The Zetas have been considered the dominant gang in the region for a number of years. While the Pelones, who got their start as a wing of the Sinaloa Cartel, have operated in a number of southern states, they are a much less powerful group, both nationally and in Quintana Roo.

The riot in Cancun illustrates a broader problem in Mexico’s criminal justice system. Thanks in large part to the huge numbers of arrests produced by President Calderon's push against organized crime, Mexico’s prisons are stuffed to bursting point. According to one recent report, the national system of prisons and jails is currently at 25 percent overcapacity. The Cancun prison, with some 1,200 residents, stands at 300 percent overcapacity, according to El Universal.

Largely as a result of this, corrections staffs are overwhelmed, and riots like the one in Cancun are frequent in Mexico. Many, in fact, are far more bloody. Nineteen prisoners were killed in a melee in Gomez Palacio, Durango in August, 2009; 20 more died in a similar fracas in a Juarez facility in March, 2009; and 23 inmates ended up dead after a riot in Durango, Durango in January 2010.

Mass escapes from Mexican facilities have also turned into a common occurrence. More than 56 alleged Zetas snuck out of a prison in Zacatecas, a north-central state, in 2009. Two mass escapes sprang 40 and151 convicts, respectively, from two jails in the northeastern border state of Tamaulipas in 2010.

In the past couple of years, prison officials themselves have increasingly been targeted. In March, a prison director in Tamaulipas was stabbed to death while trying to recover control of the prison from dozens of brawling inmates. Earlier this week, a deputy director in Durango was kidnapped and later found decapitated. Prison directors and ex-directors in MichoacanSonora, and Nayarit, among other states, have also been killed.

While the status quo seems to scream for a larger number of prisons, Mexico’s efforts to expand the network of detention facilities have stalled. The government announced in 2008 that it would construct 12 new maximum-security prisons by 2011, but the plans have gone nowhere.

Idyllic Cancun has long been among Mexico’s safer big cities, with millions of foreign visitors lounging around the city’s tourist district, largely undisturbed by the bloodshed in the nation’s border region.
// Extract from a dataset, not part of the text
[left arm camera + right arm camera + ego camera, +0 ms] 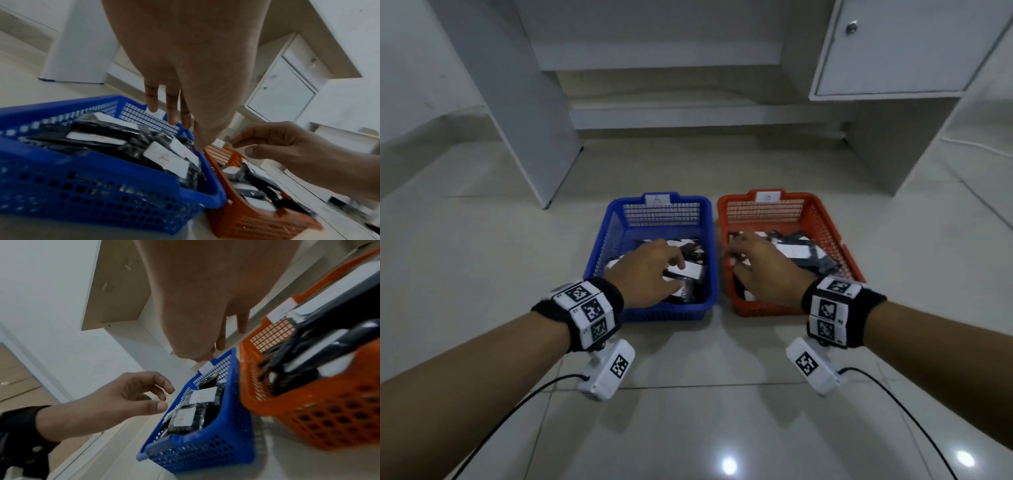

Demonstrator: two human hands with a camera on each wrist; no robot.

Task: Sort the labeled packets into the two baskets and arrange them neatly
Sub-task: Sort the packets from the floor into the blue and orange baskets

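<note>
packets [685, 270] lie heaped in the blue basket [599, 240] at 9 o'clock and the orange basket [825, 219] at 3 o'clock, side by side on the floor. left hand [650, 270] and right hand [760, 267] hover above, fingers loosely spread, holding nothing.

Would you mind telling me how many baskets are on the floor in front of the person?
2. The blue basket sits on the left under the left hand; the orange basket sits right beside it under the right hand. Both hold packets.
</note>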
However, because of its location -- as the largest Mexican city in the nation’s Yucatan Peninsula, just a short flight across the Caribbean Sea from Colombia -- Cancun is valuable territory for drug traffickers. As a result, evidence of organized crime has periodically cropped up not far from the nation’s most famous coastline.

In 1993, for instance, Amado Carrillo engineered the murder of his partner and rival Rafael Aguilar as he boarded a yacht on a Cancun dock, thereby taking control of the Juarez Cartel and turning himself into the most notorious capo of the 1990s. More recently, a group of Zetas were allegedly behind the murder of General Mauro Tello Quiñones in February 2009, just a few weeks after the retired officer had been hired to oversee the creation of an elite unit for the municipal police.
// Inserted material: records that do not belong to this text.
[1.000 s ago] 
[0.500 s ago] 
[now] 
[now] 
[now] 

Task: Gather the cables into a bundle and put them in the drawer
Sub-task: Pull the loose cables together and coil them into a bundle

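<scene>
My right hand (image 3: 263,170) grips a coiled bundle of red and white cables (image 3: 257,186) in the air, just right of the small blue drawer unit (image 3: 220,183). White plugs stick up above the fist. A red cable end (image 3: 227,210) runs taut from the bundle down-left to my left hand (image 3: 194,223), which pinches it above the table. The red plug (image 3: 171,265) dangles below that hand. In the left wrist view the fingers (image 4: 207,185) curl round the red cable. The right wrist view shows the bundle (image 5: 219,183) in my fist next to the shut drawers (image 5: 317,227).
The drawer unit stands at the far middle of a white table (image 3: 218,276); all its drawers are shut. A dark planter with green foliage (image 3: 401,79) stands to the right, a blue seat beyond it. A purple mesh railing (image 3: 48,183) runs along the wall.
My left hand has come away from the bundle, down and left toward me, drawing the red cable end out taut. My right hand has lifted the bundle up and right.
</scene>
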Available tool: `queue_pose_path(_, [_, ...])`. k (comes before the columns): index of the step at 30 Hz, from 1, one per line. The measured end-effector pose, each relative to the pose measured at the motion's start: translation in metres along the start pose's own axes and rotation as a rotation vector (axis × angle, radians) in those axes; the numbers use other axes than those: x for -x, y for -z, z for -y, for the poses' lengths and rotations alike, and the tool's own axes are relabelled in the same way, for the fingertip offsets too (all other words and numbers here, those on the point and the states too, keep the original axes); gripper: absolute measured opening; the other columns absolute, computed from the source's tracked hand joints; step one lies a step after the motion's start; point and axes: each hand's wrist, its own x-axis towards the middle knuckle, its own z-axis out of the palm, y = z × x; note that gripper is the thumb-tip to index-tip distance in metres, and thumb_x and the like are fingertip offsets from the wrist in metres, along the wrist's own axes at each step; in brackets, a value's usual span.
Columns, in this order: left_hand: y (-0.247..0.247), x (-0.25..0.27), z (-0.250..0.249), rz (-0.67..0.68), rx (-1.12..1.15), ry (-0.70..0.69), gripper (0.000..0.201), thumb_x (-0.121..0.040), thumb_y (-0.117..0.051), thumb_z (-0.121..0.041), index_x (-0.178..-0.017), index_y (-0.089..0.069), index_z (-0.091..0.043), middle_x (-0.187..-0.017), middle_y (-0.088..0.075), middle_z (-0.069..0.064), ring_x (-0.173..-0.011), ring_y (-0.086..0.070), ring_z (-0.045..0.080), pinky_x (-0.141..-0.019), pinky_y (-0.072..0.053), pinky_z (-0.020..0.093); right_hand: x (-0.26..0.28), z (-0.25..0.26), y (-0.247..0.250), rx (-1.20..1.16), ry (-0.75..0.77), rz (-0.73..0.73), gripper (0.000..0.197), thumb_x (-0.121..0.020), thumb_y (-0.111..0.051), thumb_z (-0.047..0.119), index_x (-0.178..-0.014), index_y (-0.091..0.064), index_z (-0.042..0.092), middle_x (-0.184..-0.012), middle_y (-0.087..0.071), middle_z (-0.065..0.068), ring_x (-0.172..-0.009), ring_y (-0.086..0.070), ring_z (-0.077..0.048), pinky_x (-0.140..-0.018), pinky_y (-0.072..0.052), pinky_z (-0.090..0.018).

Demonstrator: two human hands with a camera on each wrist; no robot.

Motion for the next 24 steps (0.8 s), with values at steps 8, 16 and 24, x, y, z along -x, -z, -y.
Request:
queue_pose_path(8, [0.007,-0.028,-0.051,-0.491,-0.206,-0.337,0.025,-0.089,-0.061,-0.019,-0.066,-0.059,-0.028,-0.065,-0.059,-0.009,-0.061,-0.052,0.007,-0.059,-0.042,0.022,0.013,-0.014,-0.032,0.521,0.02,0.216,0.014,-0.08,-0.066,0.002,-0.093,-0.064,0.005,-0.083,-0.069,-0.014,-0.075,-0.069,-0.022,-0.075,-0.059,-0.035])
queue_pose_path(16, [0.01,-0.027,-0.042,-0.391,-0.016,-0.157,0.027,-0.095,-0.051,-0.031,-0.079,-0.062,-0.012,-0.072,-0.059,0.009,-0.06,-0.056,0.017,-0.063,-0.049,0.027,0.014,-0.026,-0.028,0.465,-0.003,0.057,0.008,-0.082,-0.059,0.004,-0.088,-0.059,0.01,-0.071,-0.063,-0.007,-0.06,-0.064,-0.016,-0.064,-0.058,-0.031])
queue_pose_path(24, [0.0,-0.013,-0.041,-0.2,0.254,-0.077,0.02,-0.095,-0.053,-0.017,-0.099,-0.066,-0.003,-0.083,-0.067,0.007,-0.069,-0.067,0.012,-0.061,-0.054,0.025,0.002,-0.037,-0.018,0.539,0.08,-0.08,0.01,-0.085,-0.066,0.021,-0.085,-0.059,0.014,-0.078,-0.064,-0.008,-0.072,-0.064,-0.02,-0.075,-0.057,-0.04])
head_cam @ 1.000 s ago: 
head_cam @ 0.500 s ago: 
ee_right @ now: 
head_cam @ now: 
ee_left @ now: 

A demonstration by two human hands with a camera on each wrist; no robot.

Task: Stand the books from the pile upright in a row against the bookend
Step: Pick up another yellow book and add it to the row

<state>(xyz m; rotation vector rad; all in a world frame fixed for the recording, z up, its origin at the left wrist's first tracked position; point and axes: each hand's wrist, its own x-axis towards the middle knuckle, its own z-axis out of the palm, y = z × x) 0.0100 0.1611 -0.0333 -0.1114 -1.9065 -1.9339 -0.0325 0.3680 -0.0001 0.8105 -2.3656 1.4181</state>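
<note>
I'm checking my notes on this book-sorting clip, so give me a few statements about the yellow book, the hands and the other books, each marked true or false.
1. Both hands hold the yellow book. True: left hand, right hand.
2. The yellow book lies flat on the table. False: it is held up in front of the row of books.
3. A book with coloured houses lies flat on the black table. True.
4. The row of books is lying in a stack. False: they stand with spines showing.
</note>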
The region has long been associated with corrupt politicians in the pay of drug traffickers. In 2001, Mario Villanueva, the former governor of Quintana Roo, the state that houses Cancun, was arrested near the city after two years on the lam, and eventually imprisoned for six years on money laundering charges. Upon his release, Villanueva, whose flight from justice began in his final days as governor, was extradited to the U.S., where he faces charges of drug trafficking and money laundering. Gregorio Sanchez, the former mayor of Cancun and the man who hired Tello Quiñones, was arrested in May 2010 on charges of colluding with both the Zetas and the Beltran Leyva gang, and subsequently carried out an unsuccessful campaign for the Quintana Roo governor’s post while in jail.